→ **Directions for this task**:
Reproduce the lines of the material exactly, excluding every image.
-*-*-
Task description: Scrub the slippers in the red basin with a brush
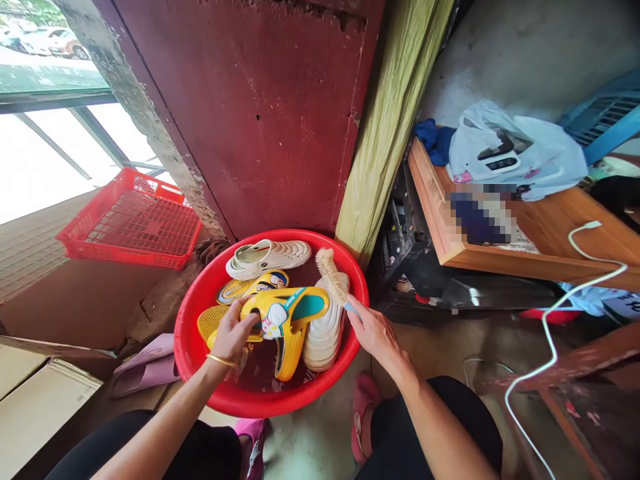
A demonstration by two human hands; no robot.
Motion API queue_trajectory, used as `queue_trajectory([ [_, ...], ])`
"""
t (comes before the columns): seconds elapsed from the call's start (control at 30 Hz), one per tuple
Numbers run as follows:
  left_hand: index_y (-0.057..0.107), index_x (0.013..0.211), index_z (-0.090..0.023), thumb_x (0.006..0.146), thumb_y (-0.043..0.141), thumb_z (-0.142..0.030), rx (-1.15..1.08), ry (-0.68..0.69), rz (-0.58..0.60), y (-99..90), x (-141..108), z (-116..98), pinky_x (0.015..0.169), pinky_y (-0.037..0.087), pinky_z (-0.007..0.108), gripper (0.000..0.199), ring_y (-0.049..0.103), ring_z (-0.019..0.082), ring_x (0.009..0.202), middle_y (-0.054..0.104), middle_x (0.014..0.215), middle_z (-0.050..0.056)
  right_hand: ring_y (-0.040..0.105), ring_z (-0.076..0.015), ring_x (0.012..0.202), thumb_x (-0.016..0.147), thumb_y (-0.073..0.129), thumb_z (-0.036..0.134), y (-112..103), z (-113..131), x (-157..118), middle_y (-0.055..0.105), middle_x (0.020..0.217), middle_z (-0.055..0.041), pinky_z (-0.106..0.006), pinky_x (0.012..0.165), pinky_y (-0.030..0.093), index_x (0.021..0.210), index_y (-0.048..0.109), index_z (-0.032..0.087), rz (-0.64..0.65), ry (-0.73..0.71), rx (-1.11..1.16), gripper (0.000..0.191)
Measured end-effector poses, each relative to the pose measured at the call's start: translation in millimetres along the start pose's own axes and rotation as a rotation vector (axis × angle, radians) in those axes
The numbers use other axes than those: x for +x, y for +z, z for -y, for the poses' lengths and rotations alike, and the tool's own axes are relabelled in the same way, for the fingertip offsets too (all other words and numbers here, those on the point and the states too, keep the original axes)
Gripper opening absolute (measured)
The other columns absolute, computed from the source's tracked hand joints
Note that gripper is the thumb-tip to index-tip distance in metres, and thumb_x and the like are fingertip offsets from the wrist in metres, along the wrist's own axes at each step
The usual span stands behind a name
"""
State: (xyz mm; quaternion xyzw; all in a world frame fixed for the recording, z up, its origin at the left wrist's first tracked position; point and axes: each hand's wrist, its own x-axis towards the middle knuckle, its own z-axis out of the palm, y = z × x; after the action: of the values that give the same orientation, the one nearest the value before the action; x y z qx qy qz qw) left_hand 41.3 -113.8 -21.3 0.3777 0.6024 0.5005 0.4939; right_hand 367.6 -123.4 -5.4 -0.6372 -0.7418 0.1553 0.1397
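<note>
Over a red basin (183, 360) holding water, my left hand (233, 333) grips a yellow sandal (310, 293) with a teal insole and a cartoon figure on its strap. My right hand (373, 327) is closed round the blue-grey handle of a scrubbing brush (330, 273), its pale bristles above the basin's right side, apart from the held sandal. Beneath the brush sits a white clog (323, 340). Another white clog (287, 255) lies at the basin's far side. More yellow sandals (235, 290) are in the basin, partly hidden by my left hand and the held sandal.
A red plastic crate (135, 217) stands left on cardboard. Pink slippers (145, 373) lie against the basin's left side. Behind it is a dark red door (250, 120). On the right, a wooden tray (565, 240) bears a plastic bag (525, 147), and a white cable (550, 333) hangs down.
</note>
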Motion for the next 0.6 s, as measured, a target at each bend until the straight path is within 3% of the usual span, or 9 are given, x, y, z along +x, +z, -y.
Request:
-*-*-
→ **Response area**:
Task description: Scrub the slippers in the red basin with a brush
A demonstration by two human hands; no robot.
Motion API queue_trajectory, used as `queue_trajectory([ [_, ...], ])`
"""
t (comes before the columns): seconds elapsed from the call's start (control at 30 Hz), one per tuple
Numbers run as follows:
  left_hand: index_y (-0.057..0.107), index_x (0.013..0.211), index_z (-0.090..0.023), thumb_x (0.006..0.146), thumb_y (-0.043..0.141), thumb_z (-0.142..0.030), rx (-1.15..1.08), ry (-0.68..0.69), rz (-0.58..0.60), y (-99..90), x (-141..108), z (-116..98), pinky_x (0.015..0.169), pinky_y (-0.037..0.087), pinky_z (-0.007..0.108), gripper (0.000..0.199), ring_y (-0.049..0.103), ring_z (-0.019..0.082), ring_x (0.009..0.202), middle_y (-0.054..0.104), middle_x (0.014..0.215), middle_z (-0.050..0.056)
  right_hand: ring_y (-0.040..0.105), ring_z (-0.076..0.015), ring_x (0.012..0.202), thumb_x (-0.016..0.147), thumb_y (-0.073..0.129), thumb_z (-0.036..0.134), y (-112..103), z (-113..131), x (-157..118), middle_y (-0.055..0.105), middle_x (0.020..0.217), middle_z (-0.055..0.041), pinky_z (-0.106..0.006), pinky_x (0.012..0.165), pinky_y (-0.030..0.093), index_x (0.021..0.210), index_y (-0.048..0.109), index_z (-0.032..0.087), rz (-0.64..0.65), ry (-0.73..0.71), rx (-1.11..1.16), gripper (0.000..0.191)
Measured end-effector poses, each relative to the pose measured at the call's start: translation in millimetres along the start pose's own axes and rotation as a rotation vector (axis × angle, radians) in those axes
The numbers use other axes than those: x for +x, y for +z, z for -y, for the poses' lengths and rotations alike, and the tool's own axes are relabelled in the same way, for the fingertip offsets too (all other words and numbers here, those on the point and the states too, keep the original axes)
Gripper opening absolute (measured)
The other columns absolute, computed from the source's tracked hand joints
Note that gripper is the thumb-tip to index-tip distance in metres, and thumb_x and the like are fingertip offsets from the wrist in metres, along the wrist's own axes at each step
The usual span stands behind a name
"""
State: (xyz mm; quaternion xyzw; all in a world frame fixed for the recording, z up, its origin at the left wrist's first tracked position; point and axes: each hand's wrist, its own x-axis towards the middle knuckle, its own z-axis out of the palm, y = z × x; after the action: of the values that give the same orientation, the one nearest the value before the action; x y z qx qy qz qw) left_hand 41.3 -113.8 -21.3 0.3777 0.6024 0.5005 0.4939; right_hand 367.6 -123.4 -5.4 -0.6372 -0.7418 0.1553 0.1397
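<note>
Over a red basin (183, 360) holding water, my left hand (233, 333) grips a yellow sandal (310, 293) with a teal insole and a cartoon figure on its strap. My right hand (373, 327) is closed round the blue-grey handle of a scrubbing brush (330, 273), its pale bristles above the basin's right side, apart from the held sandal. Beneath the brush sits a white clog (323, 340). Another white clog (287, 255) lies at the basin's far side. More yellow sandals (235, 290) are in the basin, partly hidden by my left hand and the held sandal.
A red plastic crate (135, 217) stands left on cardboard. Pink slippers (145, 373) lie against the basin's left side. Behind it is a dark red door (250, 120). On the right, a wooden tray (565, 240) bears a plastic bag (525, 147), and a white cable (550, 333) hangs down.
</note>
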Motion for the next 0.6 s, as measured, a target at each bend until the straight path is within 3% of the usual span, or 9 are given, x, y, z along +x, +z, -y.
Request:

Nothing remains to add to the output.